Type I: The PR interval is gradually prolonged, and the last sinus agitation is completely blocked. The QRS falls off and is later passed down again.
Type II: The PR interval is constant, and the QRS is proportionally shedding, which is 3:1, 2:1, 4:3, and the like.
3. Third degree atrioventricular block P is not related to QRS, ventricular rate is slow and regular, 40 ~ 60 times / min, QRS wave shape depends on the position of the secondary rhythm point, the lower the secondary rhythm point position, QRS The wider the deformity, the worse the prognosis.
Differential diagnosis
Various types of arrhythmia identification are described in the above clinical manifestations and auxiliary examinations.
The differential diagnosis of paroxysmal supraventricular tachycardia is as follows:
1. Identification with sinus tachycardia
(1) Paroxysmal supraventricular tachycardia is well-balanced, with a heart rate variation of <1 to 2 times per minute, and sinus tachycardia is uneven.
(2) supraventricular tachycardia heart rate is faster, generally 230 ~ 320 times / min, and sinus tachycardia is generally less than 220 times / min.
(3) Supraventricular tachycardia is an ectopic rhythm with a sudden onset and abrupt termination, while sinus tachycardia heart rate changes are gradual.
(4) The method of stimulating the vagus nerve in the onset of supraventricular tachycardia can suddenly terminate the episode, or be ineffective, and the sinus tachycardia can only slow the heart rate slightly.
2. Identification with ventricular tachycardia
(1) Supraventricular tachycardia with ventricular tachycardia may be similar to ventricular tachycardia, but electrocardiogram often shows a pattern of bundle branch block, that is, the V1 lead is mostly "M" shape, V5 lead There are deep wide S waves.
(2) The supraventricular tachycardia may have a P' wave associated with the QRS wave before or after the QRS wave, and there may be no P' wave before and after the ventricular tachycardia QRS, and sometimes there is no sinus P associated with it. The sinus P wave is captured and the ventricle is captured.

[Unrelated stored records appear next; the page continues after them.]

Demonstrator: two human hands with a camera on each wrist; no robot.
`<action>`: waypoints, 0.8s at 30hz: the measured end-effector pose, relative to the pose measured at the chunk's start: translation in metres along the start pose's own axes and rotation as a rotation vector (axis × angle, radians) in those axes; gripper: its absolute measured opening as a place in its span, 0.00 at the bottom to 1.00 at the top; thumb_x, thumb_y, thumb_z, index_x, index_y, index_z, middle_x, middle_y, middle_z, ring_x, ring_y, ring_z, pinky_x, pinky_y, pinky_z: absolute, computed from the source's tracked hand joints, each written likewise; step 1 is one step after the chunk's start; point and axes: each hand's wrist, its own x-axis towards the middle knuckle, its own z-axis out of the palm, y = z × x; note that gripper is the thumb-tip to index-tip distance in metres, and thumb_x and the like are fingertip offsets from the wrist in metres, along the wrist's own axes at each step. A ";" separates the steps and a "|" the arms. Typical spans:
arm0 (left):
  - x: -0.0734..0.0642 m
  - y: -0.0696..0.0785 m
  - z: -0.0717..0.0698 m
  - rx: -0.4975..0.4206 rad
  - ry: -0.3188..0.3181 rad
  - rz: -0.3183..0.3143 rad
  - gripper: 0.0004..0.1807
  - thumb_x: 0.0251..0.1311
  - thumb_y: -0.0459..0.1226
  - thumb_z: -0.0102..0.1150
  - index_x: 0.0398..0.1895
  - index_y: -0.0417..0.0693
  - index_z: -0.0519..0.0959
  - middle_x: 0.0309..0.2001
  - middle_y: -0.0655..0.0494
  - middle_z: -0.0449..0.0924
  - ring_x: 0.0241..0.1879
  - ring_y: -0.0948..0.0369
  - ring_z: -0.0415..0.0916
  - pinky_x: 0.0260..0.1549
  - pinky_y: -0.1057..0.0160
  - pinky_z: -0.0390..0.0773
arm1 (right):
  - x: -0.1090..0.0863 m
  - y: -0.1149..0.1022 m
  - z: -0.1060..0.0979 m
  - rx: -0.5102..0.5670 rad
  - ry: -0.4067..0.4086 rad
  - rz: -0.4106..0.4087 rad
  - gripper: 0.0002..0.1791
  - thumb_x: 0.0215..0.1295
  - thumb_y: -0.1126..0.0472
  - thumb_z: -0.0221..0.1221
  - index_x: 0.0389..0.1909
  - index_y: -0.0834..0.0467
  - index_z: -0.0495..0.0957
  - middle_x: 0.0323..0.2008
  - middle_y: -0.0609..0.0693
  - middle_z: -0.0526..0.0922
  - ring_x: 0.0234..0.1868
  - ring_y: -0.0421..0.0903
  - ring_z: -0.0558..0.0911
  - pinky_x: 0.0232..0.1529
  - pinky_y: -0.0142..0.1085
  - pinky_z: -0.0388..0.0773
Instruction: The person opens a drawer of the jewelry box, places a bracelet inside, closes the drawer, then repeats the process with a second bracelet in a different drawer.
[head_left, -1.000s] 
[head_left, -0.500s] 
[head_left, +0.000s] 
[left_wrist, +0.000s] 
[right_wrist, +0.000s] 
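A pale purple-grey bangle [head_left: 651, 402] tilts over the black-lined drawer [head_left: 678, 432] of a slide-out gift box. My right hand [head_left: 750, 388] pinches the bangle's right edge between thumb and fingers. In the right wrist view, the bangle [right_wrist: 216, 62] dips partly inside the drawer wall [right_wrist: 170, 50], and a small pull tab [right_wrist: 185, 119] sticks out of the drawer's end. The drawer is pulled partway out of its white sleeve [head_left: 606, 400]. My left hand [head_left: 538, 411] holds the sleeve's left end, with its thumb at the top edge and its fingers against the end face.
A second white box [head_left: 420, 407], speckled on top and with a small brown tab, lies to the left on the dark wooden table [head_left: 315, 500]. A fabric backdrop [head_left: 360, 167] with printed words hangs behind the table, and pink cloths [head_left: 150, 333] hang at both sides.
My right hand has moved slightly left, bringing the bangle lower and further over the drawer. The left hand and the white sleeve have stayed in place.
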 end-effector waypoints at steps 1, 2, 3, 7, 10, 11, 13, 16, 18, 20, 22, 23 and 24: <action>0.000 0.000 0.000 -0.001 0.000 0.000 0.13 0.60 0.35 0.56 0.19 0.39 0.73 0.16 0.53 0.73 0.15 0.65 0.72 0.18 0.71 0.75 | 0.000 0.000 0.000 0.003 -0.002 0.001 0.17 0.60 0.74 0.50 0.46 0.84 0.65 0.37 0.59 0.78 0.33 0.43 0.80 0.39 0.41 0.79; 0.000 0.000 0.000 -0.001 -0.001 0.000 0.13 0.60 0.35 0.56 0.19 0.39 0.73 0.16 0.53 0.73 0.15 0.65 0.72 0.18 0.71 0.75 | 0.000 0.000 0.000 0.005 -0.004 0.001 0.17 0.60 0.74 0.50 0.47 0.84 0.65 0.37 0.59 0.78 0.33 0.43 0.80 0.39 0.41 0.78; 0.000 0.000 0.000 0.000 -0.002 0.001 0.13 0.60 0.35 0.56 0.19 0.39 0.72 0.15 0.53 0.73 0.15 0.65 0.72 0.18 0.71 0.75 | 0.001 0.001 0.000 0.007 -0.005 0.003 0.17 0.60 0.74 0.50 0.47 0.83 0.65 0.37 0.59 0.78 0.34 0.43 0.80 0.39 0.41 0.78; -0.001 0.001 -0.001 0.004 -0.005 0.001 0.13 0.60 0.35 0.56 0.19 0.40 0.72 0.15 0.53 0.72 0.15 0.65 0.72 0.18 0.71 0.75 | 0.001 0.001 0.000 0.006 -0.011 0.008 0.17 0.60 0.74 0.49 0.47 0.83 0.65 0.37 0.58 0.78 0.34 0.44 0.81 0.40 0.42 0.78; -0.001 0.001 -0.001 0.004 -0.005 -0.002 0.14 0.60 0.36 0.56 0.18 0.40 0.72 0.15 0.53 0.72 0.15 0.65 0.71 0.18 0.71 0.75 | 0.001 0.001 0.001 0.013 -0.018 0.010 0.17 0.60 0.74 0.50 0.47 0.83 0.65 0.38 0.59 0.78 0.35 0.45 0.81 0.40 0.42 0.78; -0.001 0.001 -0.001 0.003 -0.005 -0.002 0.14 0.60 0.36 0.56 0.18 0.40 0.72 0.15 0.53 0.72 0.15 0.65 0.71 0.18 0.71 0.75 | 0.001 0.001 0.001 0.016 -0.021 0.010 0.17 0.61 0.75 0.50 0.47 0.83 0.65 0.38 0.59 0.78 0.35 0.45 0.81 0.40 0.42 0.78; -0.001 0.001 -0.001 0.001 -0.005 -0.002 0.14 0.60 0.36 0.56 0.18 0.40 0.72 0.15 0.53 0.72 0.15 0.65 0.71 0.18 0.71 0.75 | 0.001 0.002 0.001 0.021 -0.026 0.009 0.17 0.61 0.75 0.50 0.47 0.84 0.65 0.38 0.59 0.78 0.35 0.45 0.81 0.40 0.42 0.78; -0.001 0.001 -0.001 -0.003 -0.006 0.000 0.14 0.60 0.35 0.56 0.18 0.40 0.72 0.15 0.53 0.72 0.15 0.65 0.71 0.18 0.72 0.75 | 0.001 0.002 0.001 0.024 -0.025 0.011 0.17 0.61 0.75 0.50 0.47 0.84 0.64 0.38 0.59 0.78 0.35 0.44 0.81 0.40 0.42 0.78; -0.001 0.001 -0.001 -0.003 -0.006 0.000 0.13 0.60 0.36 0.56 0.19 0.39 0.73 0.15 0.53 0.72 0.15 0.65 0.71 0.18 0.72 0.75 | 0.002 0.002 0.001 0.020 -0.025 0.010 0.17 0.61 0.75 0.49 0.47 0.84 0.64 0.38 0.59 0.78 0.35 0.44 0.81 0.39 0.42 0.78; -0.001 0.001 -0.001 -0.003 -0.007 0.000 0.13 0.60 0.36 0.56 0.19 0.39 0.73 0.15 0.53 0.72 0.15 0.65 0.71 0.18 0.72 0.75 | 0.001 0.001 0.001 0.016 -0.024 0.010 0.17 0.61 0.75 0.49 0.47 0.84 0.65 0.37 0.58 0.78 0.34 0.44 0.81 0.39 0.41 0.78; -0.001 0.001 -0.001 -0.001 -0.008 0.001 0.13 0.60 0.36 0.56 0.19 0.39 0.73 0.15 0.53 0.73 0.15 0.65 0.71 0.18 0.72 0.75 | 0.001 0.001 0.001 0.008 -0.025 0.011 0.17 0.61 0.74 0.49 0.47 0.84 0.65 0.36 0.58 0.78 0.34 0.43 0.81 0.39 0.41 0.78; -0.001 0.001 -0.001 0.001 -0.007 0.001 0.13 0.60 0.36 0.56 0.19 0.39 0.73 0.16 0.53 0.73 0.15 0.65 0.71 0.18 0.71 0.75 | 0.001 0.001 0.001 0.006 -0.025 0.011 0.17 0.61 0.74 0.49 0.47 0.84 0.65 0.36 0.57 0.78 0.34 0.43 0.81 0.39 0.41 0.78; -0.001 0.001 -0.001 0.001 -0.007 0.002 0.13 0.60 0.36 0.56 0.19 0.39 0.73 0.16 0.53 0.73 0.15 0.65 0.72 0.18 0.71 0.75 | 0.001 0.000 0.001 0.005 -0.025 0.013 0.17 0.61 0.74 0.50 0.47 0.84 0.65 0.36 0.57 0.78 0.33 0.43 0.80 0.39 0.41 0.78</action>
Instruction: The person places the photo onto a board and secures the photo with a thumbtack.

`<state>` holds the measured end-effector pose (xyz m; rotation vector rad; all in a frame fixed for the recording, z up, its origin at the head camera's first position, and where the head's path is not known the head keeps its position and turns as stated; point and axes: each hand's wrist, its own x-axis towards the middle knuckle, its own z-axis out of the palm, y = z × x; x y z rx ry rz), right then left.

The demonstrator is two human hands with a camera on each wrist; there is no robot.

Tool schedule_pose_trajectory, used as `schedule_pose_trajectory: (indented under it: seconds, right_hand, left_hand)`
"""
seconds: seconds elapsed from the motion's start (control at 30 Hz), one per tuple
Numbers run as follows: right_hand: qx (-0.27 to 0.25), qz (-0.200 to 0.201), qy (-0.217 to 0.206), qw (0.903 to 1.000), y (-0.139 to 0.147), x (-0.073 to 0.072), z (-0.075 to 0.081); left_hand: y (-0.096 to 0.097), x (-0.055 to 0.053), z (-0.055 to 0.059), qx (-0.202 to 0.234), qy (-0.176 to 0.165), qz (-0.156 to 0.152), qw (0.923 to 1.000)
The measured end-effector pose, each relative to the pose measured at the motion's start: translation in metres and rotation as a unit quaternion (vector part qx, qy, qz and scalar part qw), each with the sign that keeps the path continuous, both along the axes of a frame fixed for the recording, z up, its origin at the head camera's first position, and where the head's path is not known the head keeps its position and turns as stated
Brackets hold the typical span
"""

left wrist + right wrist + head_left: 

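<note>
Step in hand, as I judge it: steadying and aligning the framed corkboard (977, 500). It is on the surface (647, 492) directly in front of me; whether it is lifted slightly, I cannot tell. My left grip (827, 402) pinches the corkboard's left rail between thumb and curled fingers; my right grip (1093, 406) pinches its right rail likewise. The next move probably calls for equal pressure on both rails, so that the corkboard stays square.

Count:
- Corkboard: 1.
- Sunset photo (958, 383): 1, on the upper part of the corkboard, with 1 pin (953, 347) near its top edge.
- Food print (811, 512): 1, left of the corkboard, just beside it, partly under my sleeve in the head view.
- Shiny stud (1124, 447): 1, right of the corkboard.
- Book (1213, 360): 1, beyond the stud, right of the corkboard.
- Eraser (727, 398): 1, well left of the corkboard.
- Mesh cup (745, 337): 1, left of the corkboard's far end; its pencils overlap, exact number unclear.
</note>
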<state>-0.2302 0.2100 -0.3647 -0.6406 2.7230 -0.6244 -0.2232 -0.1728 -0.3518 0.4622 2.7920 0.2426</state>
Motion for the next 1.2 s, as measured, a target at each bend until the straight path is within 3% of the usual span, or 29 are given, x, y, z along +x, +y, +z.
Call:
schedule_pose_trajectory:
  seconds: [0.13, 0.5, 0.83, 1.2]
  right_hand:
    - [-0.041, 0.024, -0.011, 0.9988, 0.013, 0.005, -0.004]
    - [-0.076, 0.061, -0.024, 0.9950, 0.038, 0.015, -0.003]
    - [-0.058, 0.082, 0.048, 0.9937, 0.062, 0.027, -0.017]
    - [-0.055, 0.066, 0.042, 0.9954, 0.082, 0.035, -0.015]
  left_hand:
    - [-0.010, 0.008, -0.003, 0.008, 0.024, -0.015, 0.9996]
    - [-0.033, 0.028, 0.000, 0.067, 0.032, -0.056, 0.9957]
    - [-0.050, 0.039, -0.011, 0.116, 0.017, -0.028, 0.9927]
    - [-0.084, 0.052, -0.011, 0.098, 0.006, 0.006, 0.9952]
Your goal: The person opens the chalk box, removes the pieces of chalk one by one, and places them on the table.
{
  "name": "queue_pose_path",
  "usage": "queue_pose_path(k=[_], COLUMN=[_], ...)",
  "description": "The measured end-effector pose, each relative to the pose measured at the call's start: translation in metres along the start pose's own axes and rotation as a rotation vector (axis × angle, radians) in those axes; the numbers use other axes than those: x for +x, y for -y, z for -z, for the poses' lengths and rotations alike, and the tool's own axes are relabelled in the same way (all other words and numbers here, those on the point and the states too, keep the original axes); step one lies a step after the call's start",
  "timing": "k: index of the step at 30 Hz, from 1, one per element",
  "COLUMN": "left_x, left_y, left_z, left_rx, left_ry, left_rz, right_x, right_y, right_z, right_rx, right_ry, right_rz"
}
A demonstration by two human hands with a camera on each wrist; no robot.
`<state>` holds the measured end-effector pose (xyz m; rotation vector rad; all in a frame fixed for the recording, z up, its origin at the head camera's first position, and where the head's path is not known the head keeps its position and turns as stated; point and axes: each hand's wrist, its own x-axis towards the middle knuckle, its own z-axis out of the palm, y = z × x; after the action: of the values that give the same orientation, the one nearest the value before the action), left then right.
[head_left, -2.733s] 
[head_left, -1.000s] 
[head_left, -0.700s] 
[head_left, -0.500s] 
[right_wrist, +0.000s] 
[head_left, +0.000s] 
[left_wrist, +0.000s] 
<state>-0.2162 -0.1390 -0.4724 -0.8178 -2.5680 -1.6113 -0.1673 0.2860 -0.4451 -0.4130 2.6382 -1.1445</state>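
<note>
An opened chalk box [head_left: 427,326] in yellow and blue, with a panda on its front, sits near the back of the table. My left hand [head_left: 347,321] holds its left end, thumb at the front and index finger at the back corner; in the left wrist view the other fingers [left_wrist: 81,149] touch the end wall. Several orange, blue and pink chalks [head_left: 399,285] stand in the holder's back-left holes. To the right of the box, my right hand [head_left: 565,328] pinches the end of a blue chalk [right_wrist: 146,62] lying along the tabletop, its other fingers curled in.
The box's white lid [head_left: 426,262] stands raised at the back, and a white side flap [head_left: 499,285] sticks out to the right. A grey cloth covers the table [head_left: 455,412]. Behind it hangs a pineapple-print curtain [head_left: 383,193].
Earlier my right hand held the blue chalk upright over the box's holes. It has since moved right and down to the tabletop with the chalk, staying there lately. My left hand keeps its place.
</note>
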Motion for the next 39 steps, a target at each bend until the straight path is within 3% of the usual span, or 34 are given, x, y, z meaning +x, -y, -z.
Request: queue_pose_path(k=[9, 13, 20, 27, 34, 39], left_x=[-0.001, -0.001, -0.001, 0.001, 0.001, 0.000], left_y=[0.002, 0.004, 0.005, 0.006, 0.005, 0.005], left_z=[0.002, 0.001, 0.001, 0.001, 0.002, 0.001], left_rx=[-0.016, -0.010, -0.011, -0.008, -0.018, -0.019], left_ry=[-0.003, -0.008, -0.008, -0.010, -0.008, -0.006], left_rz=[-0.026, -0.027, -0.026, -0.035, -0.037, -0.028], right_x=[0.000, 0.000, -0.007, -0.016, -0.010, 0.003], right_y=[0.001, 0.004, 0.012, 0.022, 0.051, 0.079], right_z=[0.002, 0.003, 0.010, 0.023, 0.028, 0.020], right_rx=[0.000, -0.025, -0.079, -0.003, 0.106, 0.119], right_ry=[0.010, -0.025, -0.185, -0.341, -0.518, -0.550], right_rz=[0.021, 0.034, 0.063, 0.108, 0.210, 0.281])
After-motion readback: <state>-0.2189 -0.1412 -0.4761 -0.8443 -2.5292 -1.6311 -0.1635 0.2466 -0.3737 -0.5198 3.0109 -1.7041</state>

(3) supraventricular tachycardia rhythm is neatly arranged, heart rate is fast; and ventricular tachycardia rate is slightly slow, generally 150 ~ 180 times / min, ventricular rate has mild irregularities.
(4) Seizure gap, supraventricular tachycardia see atrial or borderline premature contraction, while ventricular tachycardia see ventricular premature contraction.
The material in this site is intended to be of general informational use and is not intended to constitute medical advice, probable diagnosis, or recommended treatments.